# This crawler script can retrieve the tank images for YOLO model training
_i.e. The training data for object detection model in WEASEL project_

The images are crawled from following sources:
* Getty Images
* Unsplash
* Alamy
* iStock
* Google image search

**Note: the retrieved images here had been only used for model training, no guarantee for any usage's legility.**


---

### First part, dependencies installation and package loading
Makr sure you've downloaded a proper selenium web driver


* Driver links can be found at [selenium official website](https://pypi.org/project/selenium/)
* Remember to download the same browser with your webdriver
    * The code below uses [geckodriver](https://github.com/mozilla/geckodriver/releases) for [firefox](https://www.mozilla.org/en-GB/firefox/new/)  
    _Go downloading the webdriver and the browser using the links provided above_

In [None]:
# !pip install selenium

import random
import time
from selenium import webdriver
from selenium.webdriver.firefox.options import Options
from webdriver_manager.firefox import GeckoDriverManager
# If your browser is chrome:
# from selenium.webdriver.chrome.options import Options
# from webdriver_manager.chrome import ChromeDriverManager
import urllib.request
from urllib.request import urlretrieve
from selenium.webdriver.common.by import By

# Download the GeckoDriver / ChromeDriver if you didn't do it manually
driver = webdriver.Firefox(executable_path = GeckoDriverManager().install())
# driver = webdriver.Chrome(ChromeDriverManager().install())
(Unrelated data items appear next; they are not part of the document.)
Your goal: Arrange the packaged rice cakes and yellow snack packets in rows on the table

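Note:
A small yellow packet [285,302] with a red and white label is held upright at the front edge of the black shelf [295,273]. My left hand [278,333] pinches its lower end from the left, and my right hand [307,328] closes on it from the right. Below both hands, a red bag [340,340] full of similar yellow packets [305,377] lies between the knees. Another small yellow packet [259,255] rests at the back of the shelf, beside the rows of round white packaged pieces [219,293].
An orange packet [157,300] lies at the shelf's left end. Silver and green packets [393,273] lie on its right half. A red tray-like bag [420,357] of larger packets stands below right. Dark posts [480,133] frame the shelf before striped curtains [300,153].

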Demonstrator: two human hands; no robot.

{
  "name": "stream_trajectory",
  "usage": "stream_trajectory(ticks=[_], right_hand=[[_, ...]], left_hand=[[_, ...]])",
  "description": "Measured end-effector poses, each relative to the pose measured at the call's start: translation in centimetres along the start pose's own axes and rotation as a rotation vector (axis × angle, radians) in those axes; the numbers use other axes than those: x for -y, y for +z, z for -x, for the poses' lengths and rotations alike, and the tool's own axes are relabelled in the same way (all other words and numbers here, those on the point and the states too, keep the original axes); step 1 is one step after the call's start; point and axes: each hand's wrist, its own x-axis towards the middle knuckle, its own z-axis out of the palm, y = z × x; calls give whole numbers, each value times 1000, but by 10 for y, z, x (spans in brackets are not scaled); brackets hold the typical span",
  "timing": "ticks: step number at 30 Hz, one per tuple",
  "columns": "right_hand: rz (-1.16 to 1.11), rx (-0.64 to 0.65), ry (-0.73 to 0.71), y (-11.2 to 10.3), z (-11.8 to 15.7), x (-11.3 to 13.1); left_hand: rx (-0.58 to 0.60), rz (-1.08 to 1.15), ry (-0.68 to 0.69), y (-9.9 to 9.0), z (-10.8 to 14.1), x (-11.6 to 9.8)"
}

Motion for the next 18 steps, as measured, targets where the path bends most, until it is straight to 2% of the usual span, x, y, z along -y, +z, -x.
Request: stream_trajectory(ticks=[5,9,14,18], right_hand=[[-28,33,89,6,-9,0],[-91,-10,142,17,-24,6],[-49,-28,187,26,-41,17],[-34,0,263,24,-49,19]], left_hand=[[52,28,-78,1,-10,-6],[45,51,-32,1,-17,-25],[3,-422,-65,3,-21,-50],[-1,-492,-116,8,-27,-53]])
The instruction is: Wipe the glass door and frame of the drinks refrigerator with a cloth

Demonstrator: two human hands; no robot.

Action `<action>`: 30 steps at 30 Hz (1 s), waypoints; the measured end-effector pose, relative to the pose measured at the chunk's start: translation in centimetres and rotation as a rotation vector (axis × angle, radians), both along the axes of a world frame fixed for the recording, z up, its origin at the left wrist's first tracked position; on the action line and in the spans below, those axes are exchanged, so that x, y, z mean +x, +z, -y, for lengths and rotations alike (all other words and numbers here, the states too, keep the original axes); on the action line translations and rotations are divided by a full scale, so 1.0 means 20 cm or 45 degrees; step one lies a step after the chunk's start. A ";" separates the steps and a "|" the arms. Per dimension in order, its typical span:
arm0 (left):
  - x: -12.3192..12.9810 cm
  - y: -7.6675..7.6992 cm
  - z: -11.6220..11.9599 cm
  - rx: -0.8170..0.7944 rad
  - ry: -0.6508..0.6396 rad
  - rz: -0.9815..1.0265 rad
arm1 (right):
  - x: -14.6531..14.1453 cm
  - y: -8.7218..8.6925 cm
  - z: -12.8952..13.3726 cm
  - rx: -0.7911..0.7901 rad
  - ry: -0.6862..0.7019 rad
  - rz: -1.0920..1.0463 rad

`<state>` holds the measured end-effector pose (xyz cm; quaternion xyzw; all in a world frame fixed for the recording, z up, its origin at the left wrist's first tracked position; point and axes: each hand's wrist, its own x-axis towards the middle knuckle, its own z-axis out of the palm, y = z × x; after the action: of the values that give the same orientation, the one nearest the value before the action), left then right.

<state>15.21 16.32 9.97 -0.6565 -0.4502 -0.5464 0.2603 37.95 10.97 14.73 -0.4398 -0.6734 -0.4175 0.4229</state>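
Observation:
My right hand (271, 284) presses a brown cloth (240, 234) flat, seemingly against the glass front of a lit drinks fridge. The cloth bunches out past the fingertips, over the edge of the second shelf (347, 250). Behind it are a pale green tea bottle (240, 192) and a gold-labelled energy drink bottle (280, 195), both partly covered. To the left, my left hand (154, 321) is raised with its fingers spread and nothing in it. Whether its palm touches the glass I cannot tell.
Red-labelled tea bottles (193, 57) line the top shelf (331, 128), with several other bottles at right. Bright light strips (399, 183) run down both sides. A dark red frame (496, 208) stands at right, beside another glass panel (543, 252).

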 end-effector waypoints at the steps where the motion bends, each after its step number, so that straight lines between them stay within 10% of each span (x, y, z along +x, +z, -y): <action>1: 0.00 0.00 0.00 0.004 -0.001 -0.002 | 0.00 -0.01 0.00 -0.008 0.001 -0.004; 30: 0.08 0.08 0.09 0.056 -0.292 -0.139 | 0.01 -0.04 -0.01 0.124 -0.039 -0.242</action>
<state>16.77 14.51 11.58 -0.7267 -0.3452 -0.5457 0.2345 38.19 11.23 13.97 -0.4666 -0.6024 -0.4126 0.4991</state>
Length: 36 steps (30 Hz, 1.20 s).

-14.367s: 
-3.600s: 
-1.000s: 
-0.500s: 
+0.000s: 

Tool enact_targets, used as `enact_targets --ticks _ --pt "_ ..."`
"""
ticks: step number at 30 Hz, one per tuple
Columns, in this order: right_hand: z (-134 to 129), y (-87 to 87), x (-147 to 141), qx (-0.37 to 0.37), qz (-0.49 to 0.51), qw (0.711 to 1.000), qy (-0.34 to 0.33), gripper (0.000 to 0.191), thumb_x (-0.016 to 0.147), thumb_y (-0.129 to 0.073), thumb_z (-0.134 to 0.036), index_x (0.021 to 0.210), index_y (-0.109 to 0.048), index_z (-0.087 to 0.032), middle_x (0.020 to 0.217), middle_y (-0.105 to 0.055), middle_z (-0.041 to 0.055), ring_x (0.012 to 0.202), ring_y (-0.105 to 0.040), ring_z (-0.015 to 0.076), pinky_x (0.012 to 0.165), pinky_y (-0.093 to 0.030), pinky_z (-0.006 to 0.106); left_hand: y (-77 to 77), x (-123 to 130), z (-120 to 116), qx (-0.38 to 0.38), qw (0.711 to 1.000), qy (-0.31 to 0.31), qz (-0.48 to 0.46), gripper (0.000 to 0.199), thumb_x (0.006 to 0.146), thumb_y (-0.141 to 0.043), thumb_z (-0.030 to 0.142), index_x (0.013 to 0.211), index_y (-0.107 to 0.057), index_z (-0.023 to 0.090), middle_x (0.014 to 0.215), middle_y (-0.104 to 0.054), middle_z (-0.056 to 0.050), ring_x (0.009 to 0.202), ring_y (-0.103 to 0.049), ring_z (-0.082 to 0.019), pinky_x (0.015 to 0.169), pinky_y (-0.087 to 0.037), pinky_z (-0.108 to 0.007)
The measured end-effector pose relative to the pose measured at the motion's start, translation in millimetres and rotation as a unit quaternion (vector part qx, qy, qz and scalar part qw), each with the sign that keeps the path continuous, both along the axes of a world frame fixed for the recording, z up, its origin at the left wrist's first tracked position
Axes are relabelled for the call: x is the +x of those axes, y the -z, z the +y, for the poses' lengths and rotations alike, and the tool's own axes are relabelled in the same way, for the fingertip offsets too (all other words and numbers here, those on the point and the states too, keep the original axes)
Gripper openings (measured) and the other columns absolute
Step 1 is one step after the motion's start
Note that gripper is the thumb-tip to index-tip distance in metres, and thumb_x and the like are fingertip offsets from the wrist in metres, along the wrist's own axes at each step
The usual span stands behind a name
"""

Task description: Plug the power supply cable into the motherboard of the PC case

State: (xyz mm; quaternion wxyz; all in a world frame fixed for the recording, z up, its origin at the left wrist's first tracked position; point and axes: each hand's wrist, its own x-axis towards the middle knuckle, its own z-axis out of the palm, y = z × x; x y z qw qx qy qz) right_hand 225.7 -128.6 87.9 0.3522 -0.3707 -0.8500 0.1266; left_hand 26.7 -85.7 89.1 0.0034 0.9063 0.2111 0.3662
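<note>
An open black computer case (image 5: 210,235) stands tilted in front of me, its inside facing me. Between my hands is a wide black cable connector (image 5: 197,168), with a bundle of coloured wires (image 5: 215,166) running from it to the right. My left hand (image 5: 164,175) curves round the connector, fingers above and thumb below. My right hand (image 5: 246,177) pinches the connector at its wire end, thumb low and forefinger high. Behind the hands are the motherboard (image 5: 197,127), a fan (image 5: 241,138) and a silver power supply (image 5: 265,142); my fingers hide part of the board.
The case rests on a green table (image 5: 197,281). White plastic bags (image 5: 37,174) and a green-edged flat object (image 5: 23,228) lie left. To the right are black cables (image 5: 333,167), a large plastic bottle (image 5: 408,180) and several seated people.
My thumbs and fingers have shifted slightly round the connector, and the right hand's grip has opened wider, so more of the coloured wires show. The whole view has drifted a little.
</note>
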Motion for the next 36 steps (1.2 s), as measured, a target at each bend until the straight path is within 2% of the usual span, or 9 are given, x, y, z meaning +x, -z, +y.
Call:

#### Getty images crawling

In [None]:
# Customised options can be set up here
options = Options()
options.add_argument('--disable-notifications')

# Using Firefox driver (geckodriver)
driver = webdriver.Firefox(options = options)
# driver = webdriver.Chrome('./chromedriver', chrome_options = options)

# crawling getty images website (you can change the url below to retrieve the contents from other websites)
url = 'https://www.gettyimages.hk/%E5%9C%96%E7%89%87/chinese-military-tank'
driver.get(url)

# get the page numbers
total_pages_class = 'JO4Dw2C5EjCB3iovKUcw'
total_pages_num = driver.find_elements(By.CLASS_NAME, total_pages_class)

# get the 'next page' button (somehow not work)
# next_page = 'Npj3TMjwvq4A76qbyQTN EBqj1Iclpc8AgCExC4KG'
# next_page_button = driver.find_elements(By.CLASS_NAME, next_page)
# print(total_pages_num[0].text, next_page_button)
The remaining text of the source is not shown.